The question is, what caused this decline, and can it be reversed?

But trade deficits weren’t the main reason for manufacturing’s relative decline. What was? Basically, it’s the same story as the relative decline of farming as an occupation, even though America is a big agricultural exporter. We got so good at farming that we no longer needed many farmers; similarly, rising productivity in manufacturing has reduced the need for industrial workers.

And while trade deficits have also been a factor, even eliminating our trade deficit would still leave us much less of a manufacturing nation than we were in, say, the 1960s.

So does Germany have a bigger manufacturing sector, in relative terms, than the United States? Yes, but even so it has declined over time, and it’s nowhere near as big as American manufacturing used to be:

Source: BEA, World Bank

And America is not going to run Germany-sized trade surpluses. For one thing, the world couldn’t and wouldn’t absorb US exports on that scale. Germany only manages to avoid a severe backlash partly because it’s a much smaller economy than America or China, partly because people tend to think of it as just part of the euro area.

No, we’d be lucky simply to eliminate our manufactures trade deficit, which would bring us roughly a third of the way toward a German-sized manufacturing sector, i.e. around 13 percent of GDP — far below its level in the 1960s, and in fact smaller than it was when I gave Bill Clinton the wrong answer.

In any case, Trump’s policies won’t eliminate our manufacturing trade deficit. If anything, they’ll make it bigger. Tariffs will lead to both foreign retaliation and a stronger dollar, hurting U.S. exports even as they reduce imports. Tax cuts will cause a potentially inflationary rise in the budget deficit; combined with the inflationary impact of tax cuts, this will cause the Fed to stop cutting rates and possibly increase them, driving the dollar and the trade deficit even higher.

True, Trump may try to force the Fed to cut rates despite the risks of inflation. If so, hello stagflation.

Anyway, the bottom line is that we are never ever getting back together to being the manufacturing nation of yore. But why should we want to go back?

Many people seem to believe that manufacturing is where the good jobs are. But that isn’t true and hasn’t been true for a long time. As of December, according to the BLS, the average production or nonsupervisory job in America’s private sector paid $30.62 an hour. In manufacturing the number was $28.34 — less than the all-industry average.

Why do people imagine that manufacturing offers ordinary workers good jobs? In part because it used to — not because there’s something inherent about working on an assembly line that leads to good wages, but because once upon a time many manufacturing workers were represented by strong unions. Now they aren’t, and manufacturing jobs are nothing special.
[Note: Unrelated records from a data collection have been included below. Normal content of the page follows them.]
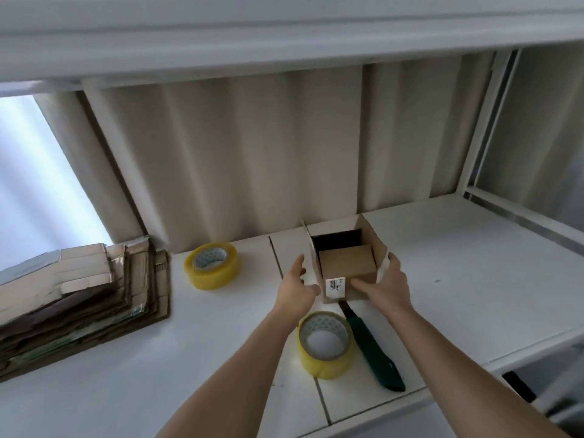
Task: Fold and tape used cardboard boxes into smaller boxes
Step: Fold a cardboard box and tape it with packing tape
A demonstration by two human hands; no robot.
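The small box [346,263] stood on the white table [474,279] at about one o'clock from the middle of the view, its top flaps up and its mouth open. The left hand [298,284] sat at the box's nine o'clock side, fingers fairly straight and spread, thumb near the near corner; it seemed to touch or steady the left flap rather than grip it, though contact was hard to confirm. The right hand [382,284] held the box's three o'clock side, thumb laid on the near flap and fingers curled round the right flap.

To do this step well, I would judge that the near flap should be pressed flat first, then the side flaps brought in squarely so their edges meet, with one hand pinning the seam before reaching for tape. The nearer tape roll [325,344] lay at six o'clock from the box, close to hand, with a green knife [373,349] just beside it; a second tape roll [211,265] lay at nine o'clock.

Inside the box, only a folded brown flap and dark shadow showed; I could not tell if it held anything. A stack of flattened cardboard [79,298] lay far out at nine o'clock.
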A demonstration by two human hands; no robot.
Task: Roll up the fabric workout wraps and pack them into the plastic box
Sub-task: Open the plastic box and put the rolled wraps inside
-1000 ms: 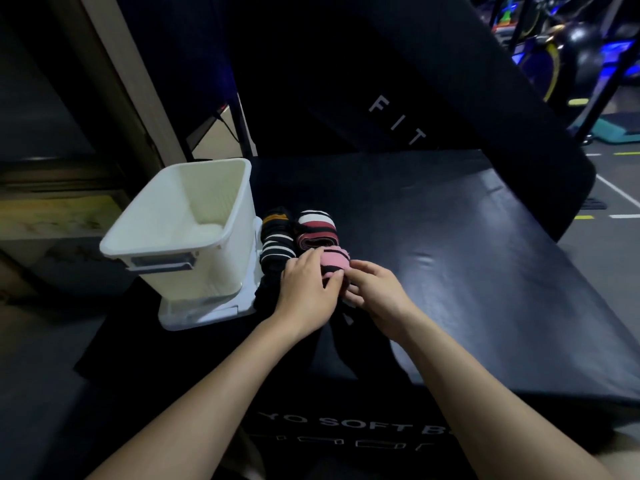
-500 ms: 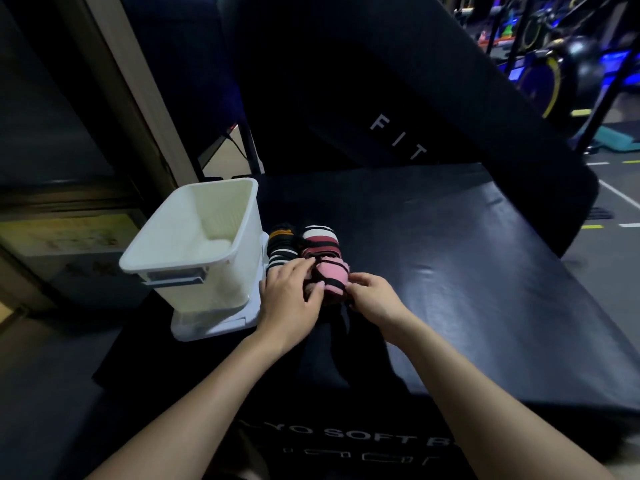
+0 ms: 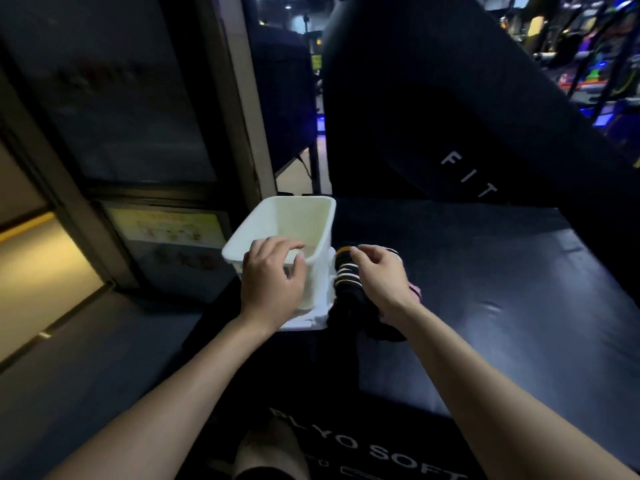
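On the black pad: white plastic box (image 3: 277, 221), open side up, is the landmark.
Left hand (image 3: 272, 280): over the box's near rim, fingers loosely curled, holding nothing.
Right hand (image 3: 381, 275): just right of the box, fingers bent onto the rolled wraps (image 3: 346, 271); grip unclear.
Wraps: touching the box's right wall, outside it.

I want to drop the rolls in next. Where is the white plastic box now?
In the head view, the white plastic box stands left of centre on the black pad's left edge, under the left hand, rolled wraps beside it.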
Also, I can’t help noting than even now many people think of working in a factory as something real men do, while, say, nursing is female-coded.

The bottom line is that Trump is (surprise!) selling a fantasy rather than an actual solution to workers’ problems. If we really wanted to bring back the days when workers without college degrees could afford a middle-class standard of living, the answer isn’t pipe dreams about bringing back manufacturing; it’s unionizing service sector giants like Amazon and Walmart.